Cerdas Berpolitik ala Islam
Sudah semestinya pemuda mengetahui makna partisipasi politik yang benar. Politik dalam kamus bahasa Arab itu dikenal dengan istilah siyasah. Kata ini merupakan akar kata dari sasa-yasusu, yang berarti mengemudi, mengendalikan, mengatur, dan sebagainya.
Apabila dikatakan sasa al amra artinya dabbarahu (meriayah atau mengatur suatu perkara). Nabi Muhammad saw. menggunakan kata politik (siyasah) dalam sabdanya, “Adalah Bani Israil, mereka diurusi urusannya oleh para nabi (tasusuhumul anbiya). Ketika seorang nabi wafat, nabi yang lain datang menggantinya. Tidak ada nabi setelahku, tetapi akan ada banyak khalifah.” (HR Bukhari dan Muslim)
Maka makna politik sesungguhnya bermakna mengurusi urusan masyarakat. Jika disematkan dengan Islam, berarti pengurusan atau pengaturan berbagai urusan rakyat di dalam negeri maupun luar negeri disesuaikan dengan aturan Islam yang berasal dari Allah SWT bukan manusia. Sehingga jika berbagai urusan diatur dan dipelihara sesuai dengan kehendak manusia, maka tentu politik itu bukan politik islam, tapi politik perspektif sekularisme ataupun komunisme. Sedang yang dominan hari ini diterapkan di dunia adalah politik demokrasi yang asasnya adalah sekularisme. Sehingga jika seseorang mengurusi urusan atau masalah rakyat seperti masalah BBM, BPJS, kenaikan UKT, pembegalan, pergaulan bebas, dan berbagai urusan atau masalah lainnya, maka orang tersebut bisa dikatakan melakukan aktifitas politik. Pun ketika seseorang berdakwah, menyeru kebaikan dan mencegah kemungkaran berupa kezaliman yang dilakukan penguasa kepada rakyatnya, maka bisa dikatakan pendakwah tersebut juga melakukan aktifitas politik yaitu politik islam.

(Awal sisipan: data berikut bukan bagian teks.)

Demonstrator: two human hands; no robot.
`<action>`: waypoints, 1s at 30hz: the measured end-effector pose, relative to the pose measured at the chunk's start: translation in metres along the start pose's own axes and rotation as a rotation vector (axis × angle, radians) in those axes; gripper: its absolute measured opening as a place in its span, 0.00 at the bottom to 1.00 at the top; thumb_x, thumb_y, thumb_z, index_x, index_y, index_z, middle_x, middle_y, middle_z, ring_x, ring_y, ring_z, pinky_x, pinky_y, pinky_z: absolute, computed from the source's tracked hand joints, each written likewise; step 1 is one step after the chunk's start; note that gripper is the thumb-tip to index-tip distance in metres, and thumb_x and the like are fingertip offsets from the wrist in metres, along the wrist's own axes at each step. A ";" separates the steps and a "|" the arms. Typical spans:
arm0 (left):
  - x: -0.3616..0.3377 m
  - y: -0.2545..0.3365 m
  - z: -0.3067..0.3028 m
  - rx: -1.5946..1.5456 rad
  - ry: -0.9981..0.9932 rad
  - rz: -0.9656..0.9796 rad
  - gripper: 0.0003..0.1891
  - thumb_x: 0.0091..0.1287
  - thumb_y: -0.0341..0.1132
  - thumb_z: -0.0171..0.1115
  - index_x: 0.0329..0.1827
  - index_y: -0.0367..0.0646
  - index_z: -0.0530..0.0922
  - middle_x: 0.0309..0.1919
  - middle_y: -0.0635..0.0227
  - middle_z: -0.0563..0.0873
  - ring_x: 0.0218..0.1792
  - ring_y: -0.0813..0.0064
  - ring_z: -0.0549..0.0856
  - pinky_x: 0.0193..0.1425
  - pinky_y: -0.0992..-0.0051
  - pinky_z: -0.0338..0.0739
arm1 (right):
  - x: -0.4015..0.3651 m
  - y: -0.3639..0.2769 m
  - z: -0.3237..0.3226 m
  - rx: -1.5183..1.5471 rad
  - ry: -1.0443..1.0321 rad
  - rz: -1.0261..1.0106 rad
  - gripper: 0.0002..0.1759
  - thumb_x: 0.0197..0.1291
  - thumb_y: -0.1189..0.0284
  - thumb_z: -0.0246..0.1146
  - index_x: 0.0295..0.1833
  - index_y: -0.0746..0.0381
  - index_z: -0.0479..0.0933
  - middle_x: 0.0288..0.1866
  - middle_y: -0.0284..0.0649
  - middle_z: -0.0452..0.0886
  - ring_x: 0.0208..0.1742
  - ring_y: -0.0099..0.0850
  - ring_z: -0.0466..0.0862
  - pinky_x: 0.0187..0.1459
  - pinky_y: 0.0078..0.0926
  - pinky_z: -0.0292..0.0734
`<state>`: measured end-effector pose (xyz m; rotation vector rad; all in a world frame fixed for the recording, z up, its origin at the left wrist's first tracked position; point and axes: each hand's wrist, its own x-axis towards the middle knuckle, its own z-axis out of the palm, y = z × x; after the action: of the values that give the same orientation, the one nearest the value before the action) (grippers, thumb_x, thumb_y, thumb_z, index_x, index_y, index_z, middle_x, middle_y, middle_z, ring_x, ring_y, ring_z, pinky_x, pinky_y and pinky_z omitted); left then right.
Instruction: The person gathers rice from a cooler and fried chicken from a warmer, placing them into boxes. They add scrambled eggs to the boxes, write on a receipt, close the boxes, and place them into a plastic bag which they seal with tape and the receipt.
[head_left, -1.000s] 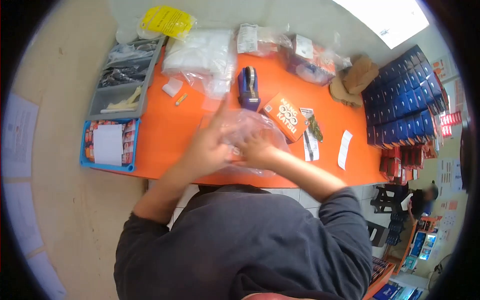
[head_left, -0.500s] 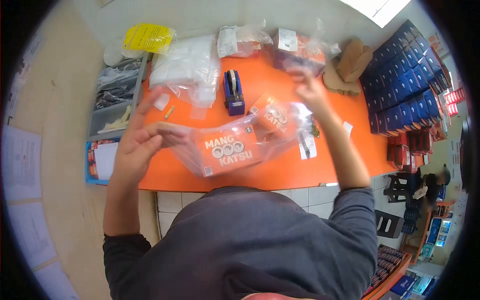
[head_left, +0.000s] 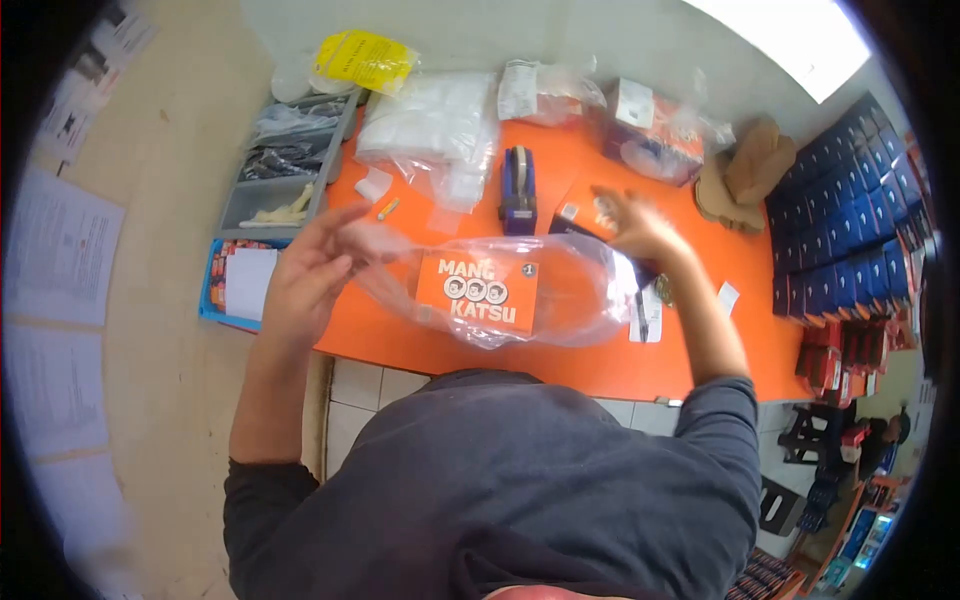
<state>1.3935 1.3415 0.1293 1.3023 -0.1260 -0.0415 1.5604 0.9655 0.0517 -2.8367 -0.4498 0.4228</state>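
A clear plastic bag [head_left: 570, 300] stretches in front of me with an orange "Mang Katsu" box [head_left: 478, 292] lying inside it. My left hand [head_left: 315, 265] pinches the bag's left edge between thumb and fingers. At the bag's far right side is a second orange box [head_left: 572, 212] with dark sides. My right hand [head_left: 645, 235], slightly blurred, lies across this second box with its fingers curled over the top; the thumb is hard to see.
A blue tape dispenser [head_left: 518, 190] stands behind the bag. Clear plastic sheets [head_left: 430, 125], wrapped parcels [head_left: 655, 130] and brown cardboard [head_left: 760, 165] line the back. Blue boxes [head_left: 840, 215] are stacked at right. Grey trays [head_left: 290, 160] and a blue bin [head_left: 212, 285] sit left.
My right hand has come down onto the second box. The bag with the first box has shifted left relative to the table, and the whole view has swung slightly left.
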 end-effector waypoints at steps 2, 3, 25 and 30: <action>0.001 0.000 -0.002 0.078 -0.014 -0.023 0.32 0.59 0.29 0.55 0.68 0.38 0.58 0.52 0.59 0.77 0.47 0.71 0.80 0.58 0.67 0.73 | -0.035 -0.045 -0.072 -0.193 0.130 -0.184 0.49 0.30 0.68 0.71 0.66 0.45 0.63 0.62 0.51 0.67 0.65 0.53 0.63 0.63 0.48 0.60; 0.002 0.000 -0.002 0.122 -0.028 -0.036 0.33 0.60 0.31 0.56 0.69 0.38 0.57 0.55 0.60 0.75 0.46 0.72 0.80 0.60 0.65 0.72 | -0.054 -0.070 -0.104 -0.165 0.182 -0.321 0.51 0.27 0.68 0.72 0.66 0.47 0.63 0.64 0.51 0.66 0.65 0.52 0.63 0.64 0.46 0.59; -0.018 -0.064 0.036 0.129 -0.099 -0.004 0.34 0.64 0.20 0.44 0.74 0.54 0.50 0.56 0.58 0.77 0.25 0.89 0.75 0.29 0.87 0.75 | -0.045 -0.170 0.066 -0.162 -0.086 -0.519 0.56 0.32 0.55 0.73 0.71 0.45 0.53 0.71 0.55 0.52 0.69 0.58 0.56 0.66 0.58 0.49; -0.018 -0.060 0.008 -0.171 -0.024 -0.195 0.30 0.66 0.24 0.43 0.73 0.51 0.52 0.52 0.56 0.79 0.35 0.77 0.82 0.39 0.76 0.78 | -0.082 -0.128 0.016 -0.188 -0.341 -0.322 0.47 0.53 0.42 0.58 0.74 0.46 0.44 0.74 0.52 0.43 0.73 0.53 0.49 0.67 0.54 0.52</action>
<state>1.3775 1.3197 0.0726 1.1397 -0.0151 -0.2296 1.4470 1.0594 0.0917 -2.7934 -1.0448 0.8378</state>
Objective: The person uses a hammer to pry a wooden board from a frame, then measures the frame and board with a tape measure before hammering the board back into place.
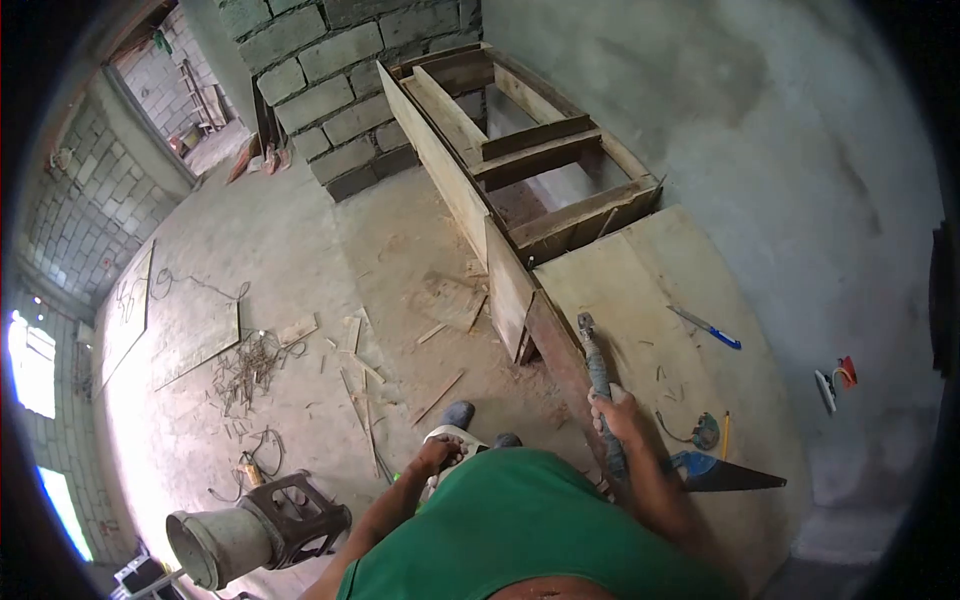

Jika berbicara masalah politik, maka itu tidak hanya sekedar seremonial memilih pemimpin semata. Memilih pemimpin adalah perkara yang urgen lagi penting. Islam pun sangat memperhatikan tentang kepemimpinan ini. Bahkan di dalam Islam, kepemimpinan adalah amanah langsung dari Allah Swt. dan akan dipertanggungjawabkan di hadapan-Nya kelak pada hari akhir.

Allah Swt. berfirman, “Dan (sungguh beruntung) orang yang memelihara amanah-amanah dan janjinya, serta orang yang memelihara salatnya. Mereka itulah orang yang akan mewarisi, (yakni) akan mewarisi (surga). Mereka kekal di dalamnya.” (QS Al-Mukminun: 8—11).

Oleh karena itu, sudah seharusnya generasi muda sangat perlu untuk mengenal dan melek politik serta cerdas berpartisipasi dengan politik Islam agar mendapat gambaran bahwa harapan masa depan yang mulia hanya ada dalam Islam sehingga mampu menghadapi tantangan kekinian dengan banyaknya propaganda untuk menjauhkan pemuda dari politik. Wallahu ‘alam bis shawab.